(EXERCISE OBJECTIVE) I would like the number of lines in the data that contain the word "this". Please give that number alone.

(Dataset entries)
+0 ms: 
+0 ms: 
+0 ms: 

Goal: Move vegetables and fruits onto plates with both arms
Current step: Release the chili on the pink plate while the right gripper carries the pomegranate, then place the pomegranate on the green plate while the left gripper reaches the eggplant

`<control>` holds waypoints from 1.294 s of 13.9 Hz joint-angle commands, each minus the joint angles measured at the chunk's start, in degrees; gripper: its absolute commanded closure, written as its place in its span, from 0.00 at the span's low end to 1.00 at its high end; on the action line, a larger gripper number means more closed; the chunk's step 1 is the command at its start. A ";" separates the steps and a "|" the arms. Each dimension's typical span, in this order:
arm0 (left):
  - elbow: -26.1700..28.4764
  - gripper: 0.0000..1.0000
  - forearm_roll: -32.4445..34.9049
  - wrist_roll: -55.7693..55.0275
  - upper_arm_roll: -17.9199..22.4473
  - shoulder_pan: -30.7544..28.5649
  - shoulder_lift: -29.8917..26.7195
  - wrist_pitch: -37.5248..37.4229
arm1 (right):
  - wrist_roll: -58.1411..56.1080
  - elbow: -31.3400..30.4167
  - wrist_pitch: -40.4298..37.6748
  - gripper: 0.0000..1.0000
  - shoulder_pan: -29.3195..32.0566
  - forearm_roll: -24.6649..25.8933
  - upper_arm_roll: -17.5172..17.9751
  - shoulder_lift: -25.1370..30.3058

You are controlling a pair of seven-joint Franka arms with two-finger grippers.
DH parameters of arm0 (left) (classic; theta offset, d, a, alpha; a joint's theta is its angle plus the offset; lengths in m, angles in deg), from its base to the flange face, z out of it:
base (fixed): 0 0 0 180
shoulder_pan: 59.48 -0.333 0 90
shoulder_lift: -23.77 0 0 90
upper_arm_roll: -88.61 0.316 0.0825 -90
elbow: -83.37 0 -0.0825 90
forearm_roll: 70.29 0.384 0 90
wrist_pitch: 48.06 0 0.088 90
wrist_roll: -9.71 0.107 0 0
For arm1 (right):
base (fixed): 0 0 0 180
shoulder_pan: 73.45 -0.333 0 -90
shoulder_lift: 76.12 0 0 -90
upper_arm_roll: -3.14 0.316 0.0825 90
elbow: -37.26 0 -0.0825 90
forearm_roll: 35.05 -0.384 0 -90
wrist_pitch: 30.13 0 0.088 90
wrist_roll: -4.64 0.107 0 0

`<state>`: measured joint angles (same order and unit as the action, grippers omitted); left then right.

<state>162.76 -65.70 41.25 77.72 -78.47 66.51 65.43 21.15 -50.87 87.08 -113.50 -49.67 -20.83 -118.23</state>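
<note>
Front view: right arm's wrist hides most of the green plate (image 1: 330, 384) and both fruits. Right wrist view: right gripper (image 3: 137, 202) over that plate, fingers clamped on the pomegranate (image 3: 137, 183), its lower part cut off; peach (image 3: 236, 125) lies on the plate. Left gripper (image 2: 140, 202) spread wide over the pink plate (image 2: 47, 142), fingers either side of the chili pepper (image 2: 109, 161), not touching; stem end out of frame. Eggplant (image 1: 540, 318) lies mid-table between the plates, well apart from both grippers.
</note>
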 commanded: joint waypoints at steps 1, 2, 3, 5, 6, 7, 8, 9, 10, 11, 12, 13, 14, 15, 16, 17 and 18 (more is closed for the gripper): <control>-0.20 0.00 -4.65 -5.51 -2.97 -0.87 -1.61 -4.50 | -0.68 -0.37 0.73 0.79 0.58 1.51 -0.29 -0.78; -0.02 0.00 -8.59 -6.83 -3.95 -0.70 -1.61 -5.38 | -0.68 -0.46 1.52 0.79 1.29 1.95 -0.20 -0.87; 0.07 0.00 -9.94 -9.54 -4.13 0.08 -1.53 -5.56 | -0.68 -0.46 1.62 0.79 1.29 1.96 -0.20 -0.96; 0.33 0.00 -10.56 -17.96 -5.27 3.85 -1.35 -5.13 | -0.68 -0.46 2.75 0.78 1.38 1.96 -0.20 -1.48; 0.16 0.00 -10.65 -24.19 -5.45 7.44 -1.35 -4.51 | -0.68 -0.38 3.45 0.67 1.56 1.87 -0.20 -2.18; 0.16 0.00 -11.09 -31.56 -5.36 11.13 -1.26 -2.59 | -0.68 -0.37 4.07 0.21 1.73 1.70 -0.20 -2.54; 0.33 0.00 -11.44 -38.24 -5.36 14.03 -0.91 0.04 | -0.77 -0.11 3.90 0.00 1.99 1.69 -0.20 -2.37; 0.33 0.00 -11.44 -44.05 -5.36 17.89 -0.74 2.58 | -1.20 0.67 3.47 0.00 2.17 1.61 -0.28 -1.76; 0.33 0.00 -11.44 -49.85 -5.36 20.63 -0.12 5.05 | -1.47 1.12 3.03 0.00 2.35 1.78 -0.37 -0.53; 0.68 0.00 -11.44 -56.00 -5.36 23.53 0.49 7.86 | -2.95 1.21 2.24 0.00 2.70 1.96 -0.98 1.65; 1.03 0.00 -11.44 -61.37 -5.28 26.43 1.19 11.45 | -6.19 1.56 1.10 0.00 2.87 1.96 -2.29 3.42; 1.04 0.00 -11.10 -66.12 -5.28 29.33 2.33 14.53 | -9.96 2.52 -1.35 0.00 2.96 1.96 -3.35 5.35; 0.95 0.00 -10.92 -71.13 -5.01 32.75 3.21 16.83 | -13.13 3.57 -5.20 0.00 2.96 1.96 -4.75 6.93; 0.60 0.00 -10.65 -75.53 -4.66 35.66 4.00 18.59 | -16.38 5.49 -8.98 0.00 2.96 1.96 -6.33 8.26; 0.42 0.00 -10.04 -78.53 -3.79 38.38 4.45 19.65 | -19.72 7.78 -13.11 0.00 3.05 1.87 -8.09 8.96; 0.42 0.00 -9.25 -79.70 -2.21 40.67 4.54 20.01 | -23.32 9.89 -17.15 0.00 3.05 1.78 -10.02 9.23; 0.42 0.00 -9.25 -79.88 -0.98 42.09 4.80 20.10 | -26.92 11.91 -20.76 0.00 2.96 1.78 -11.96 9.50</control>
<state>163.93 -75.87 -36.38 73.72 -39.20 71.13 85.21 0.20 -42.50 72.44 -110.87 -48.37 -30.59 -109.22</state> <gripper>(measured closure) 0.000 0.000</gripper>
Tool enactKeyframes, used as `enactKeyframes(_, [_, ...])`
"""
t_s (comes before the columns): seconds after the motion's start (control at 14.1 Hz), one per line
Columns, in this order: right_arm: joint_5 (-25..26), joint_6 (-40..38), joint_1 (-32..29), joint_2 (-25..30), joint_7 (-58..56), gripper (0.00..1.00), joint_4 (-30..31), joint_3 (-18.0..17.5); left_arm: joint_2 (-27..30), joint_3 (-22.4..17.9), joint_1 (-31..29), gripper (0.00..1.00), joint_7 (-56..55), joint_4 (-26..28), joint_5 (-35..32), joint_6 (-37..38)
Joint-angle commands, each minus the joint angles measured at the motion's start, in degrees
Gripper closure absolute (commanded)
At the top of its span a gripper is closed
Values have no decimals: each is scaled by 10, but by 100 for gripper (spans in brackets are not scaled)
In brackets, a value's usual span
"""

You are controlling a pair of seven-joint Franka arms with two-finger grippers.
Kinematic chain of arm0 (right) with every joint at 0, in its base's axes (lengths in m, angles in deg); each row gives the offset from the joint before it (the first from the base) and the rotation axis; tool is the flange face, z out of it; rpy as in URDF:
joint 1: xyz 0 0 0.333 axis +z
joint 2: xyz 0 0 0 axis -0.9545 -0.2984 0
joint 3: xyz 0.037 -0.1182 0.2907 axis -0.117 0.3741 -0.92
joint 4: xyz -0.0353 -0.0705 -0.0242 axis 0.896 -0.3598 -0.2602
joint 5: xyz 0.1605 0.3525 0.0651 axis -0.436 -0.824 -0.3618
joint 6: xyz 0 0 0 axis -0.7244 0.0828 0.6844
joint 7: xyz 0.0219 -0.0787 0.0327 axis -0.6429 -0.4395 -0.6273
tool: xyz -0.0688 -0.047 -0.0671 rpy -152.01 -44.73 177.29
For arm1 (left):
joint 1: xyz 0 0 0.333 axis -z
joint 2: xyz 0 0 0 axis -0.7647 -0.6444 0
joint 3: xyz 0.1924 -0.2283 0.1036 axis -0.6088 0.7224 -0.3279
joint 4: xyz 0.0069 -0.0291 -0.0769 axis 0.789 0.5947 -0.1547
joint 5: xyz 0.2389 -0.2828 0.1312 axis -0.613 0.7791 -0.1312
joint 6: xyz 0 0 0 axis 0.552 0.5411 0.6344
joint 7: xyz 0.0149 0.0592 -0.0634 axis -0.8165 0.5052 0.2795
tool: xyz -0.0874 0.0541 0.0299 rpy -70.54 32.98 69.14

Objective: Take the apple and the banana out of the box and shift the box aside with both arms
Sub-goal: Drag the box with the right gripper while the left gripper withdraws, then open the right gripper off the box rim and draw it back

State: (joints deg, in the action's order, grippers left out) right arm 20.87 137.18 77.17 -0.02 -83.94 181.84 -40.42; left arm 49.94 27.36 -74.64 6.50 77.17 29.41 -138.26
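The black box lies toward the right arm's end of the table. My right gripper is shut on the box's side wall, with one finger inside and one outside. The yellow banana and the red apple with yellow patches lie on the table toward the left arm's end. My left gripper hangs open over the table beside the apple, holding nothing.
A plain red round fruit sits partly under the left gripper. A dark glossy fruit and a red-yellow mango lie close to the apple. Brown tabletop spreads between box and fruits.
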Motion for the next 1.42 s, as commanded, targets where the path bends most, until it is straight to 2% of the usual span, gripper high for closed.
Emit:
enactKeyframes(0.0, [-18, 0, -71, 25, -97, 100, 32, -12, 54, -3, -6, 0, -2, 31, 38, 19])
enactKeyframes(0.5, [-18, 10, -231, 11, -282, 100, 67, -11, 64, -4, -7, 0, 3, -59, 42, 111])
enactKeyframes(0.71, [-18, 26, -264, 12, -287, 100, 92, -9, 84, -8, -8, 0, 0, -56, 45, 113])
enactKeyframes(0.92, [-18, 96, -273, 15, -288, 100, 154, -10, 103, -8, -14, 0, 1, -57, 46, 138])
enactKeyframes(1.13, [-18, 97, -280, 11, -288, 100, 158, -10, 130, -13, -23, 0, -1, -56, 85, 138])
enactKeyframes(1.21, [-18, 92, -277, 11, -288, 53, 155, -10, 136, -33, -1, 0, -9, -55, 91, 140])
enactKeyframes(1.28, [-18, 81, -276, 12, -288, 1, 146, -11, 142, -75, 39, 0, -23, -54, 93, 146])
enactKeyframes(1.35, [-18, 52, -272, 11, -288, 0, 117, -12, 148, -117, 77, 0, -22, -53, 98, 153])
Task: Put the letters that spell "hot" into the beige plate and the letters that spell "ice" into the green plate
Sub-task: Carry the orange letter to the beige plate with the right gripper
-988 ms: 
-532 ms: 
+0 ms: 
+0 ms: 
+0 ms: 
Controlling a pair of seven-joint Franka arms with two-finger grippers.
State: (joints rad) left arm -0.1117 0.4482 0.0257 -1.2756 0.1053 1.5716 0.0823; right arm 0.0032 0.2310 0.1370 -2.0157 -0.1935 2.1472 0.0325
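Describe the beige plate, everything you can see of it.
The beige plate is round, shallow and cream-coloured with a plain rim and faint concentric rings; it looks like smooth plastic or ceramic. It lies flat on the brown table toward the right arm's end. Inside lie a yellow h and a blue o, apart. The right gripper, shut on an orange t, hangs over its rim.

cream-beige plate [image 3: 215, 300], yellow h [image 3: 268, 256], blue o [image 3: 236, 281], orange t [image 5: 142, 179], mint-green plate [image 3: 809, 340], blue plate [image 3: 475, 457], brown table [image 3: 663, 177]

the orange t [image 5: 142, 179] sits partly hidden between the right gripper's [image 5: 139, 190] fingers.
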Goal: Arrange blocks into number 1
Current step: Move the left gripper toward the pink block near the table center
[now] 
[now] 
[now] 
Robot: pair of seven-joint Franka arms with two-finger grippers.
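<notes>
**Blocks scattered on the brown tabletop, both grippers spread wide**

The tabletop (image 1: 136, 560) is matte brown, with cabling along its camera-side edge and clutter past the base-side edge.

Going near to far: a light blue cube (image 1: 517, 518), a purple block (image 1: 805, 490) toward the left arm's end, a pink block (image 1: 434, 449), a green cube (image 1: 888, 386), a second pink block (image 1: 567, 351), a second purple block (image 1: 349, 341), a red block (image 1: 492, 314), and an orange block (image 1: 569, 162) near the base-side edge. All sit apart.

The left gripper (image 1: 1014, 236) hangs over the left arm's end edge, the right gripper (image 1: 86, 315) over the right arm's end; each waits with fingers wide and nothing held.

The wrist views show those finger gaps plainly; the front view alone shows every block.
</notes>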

(EXERCISE ANSWER) 2